Sebaliknya, iman Musa tidak keliru sama sekali. Dia tidak membutuhkan
senjata. Dia yakin Tuhan akan menangangi masalah yang mereka hadapi. Musa
bahkan meyakinkan bangsanya supaya tidak perlu takut dan gentar. Dia justru menawarkan keselamatan yang sudah Tuhan janjikan (Keluaran 14: 13).
Tuhan pun menyediakan pertolonganNya ketika Laut Merah terbelah
dua dan bangsa Israel berjalan di tengahnya. Seluruh pasukan Mesir bahkan diporakporandakan. Saat itu, bangsa Israel sama sekali tak perlu melakukan apapun.

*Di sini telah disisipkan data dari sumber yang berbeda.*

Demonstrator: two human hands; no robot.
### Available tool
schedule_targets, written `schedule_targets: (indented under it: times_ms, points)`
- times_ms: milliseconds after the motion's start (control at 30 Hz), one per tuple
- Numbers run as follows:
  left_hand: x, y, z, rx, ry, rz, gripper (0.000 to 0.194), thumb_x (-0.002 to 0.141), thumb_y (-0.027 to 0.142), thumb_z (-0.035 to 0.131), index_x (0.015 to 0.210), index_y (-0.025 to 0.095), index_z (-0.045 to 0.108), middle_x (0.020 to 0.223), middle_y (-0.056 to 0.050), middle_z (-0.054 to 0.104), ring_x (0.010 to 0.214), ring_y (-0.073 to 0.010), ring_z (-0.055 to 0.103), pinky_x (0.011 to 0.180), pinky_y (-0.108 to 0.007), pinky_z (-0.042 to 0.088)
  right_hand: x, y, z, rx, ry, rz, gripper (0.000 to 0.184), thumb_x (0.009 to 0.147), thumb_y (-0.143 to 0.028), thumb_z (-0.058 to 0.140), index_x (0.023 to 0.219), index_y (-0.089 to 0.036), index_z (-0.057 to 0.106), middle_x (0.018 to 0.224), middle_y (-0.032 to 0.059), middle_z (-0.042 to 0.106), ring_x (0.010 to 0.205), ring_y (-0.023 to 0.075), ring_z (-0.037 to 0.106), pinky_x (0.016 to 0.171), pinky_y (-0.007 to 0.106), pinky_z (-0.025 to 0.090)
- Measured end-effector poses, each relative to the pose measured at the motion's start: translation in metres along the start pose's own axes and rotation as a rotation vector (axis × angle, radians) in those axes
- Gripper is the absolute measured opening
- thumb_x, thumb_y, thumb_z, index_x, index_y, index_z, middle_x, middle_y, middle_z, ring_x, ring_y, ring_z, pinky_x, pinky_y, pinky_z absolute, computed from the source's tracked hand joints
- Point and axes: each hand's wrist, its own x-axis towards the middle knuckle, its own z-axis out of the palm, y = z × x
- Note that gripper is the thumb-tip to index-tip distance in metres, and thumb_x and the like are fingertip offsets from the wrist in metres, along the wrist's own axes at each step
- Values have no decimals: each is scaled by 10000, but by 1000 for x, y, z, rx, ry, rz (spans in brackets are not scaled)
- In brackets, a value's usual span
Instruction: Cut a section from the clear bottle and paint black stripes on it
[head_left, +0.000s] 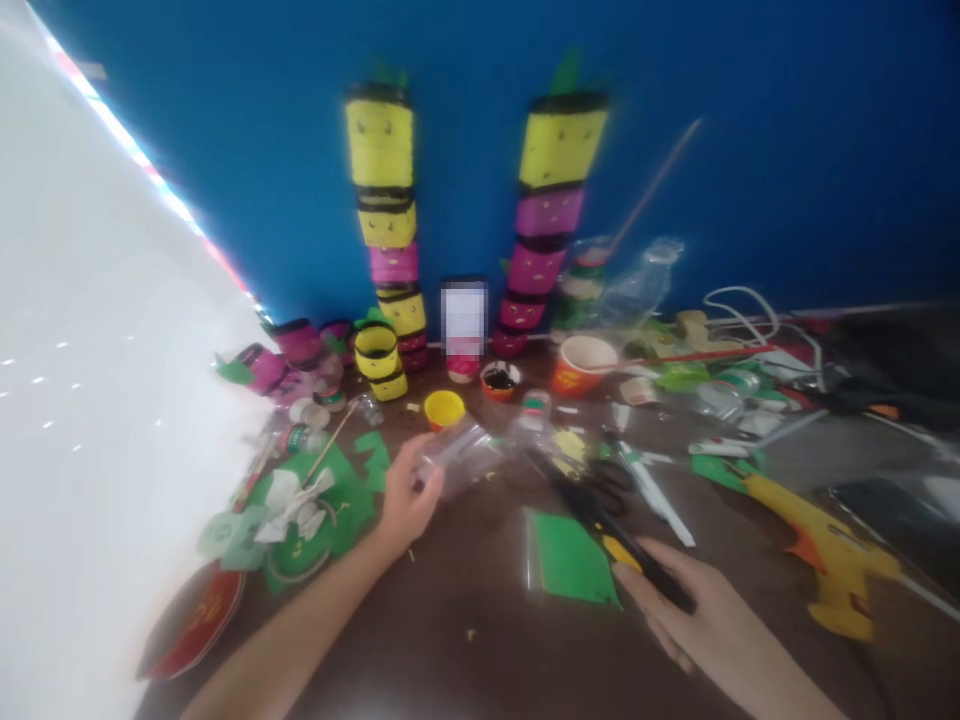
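My left hand (411, 492) is closed around a clear plastic bottle (459, 458) lying on its side above the brown table; motion blurs its far end. In my right hand (686, 595) is a black utility knife (577, 500) with a yellow slider, its front end pointing up and left toward the bottle. Below the knife lies a green sheet (570, 562) in a clear sleeve. A pair of black scissors (606, 482) rests just beyond the knife. Close to the bottle stands a small yellow cup (445, 409).
Two tall stacks of painted yellow and magenta pots (403, 310) (533, 270) stand against the blue wall (465, 130). A yellow glue gun (832, 545) lies at right. Left are green scraps (337, 510) and a red bowl (196, 615). A paper cup (583, 366) stands behind.
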Motion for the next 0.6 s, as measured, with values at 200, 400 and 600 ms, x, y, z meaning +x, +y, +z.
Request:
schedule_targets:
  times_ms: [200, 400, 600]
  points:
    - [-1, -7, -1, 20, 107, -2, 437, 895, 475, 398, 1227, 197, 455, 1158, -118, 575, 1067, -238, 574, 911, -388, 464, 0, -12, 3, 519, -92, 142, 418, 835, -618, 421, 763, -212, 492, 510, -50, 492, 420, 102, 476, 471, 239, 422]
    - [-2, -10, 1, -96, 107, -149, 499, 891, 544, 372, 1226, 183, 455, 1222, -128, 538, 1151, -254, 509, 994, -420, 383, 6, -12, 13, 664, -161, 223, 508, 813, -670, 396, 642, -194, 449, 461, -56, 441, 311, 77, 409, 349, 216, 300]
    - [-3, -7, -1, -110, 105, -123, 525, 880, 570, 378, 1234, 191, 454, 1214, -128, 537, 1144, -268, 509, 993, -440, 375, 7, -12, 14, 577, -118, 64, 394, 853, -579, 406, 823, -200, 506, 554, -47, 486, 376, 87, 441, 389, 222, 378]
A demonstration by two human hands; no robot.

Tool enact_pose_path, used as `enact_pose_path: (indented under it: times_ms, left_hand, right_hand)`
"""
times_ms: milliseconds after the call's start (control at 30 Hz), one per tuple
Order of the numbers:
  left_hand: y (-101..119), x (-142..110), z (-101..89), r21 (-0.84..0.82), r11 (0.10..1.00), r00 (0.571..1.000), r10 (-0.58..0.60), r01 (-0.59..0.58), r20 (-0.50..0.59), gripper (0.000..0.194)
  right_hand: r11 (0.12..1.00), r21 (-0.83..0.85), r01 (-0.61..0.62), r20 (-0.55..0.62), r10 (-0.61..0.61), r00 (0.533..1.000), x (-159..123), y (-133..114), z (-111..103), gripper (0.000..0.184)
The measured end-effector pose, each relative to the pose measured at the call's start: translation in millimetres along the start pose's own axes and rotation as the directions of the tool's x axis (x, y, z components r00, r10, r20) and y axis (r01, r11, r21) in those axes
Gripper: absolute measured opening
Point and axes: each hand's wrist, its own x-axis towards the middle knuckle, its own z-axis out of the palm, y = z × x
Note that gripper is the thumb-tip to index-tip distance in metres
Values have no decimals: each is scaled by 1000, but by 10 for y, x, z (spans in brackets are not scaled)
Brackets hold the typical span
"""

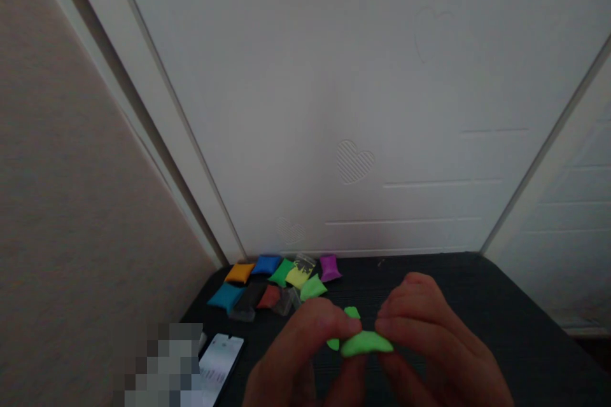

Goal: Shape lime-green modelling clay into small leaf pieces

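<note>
A light green piece of modelling clay (366,343), long and slightly curved, is pinched between the fingertips of both hands above the dark table. My left hand (305,350) grips its left end with thumb and forefinger. On the right end, my right hand (429,337) presses with its fingertips, the other fingers curled. Just behind the clay, more bright green clay (352,312) shows on the table, partly hidden by my left fingers.
Several clay packets lie at the back left of the dark table (429,273), among them an orange packet (239,273), a teal packet (226,296) and a purple packet (330,268). A phone (220,362) rests at front left. Behind stands a white panel (305,108) with heart patterns.
</note>
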Motion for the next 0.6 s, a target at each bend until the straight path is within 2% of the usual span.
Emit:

Kadang kala Tuhan membiarkan kita terlibat dalam pertarungan.
Tapi Dia ingin kita mengandalkan Dia untuk berperang atas kita, tak peduli
apakah kita ikut dalam peperangan itu atau tidak. Dia tidak membutuhkan kita untuk
menang karena perjuangan kita sendiri. Karena saat Dia sendiri mengangkat tangan atas peperangan kita, kemenangan pasti akan selalu berada di pihak kita.
Saat kita mendapati kalau senjata kita tidak memadai, Dia mau
kita bergantung padaNya. Dia adalah perisai, kubu pertahanan, benteng dan menara
kekuatan kita. Kalau kita percaya kepadaNya daripada tongkat plastik kita, kita akan menemukan bahwa Dia tidak akan pernah sia-sia melawan penyerang.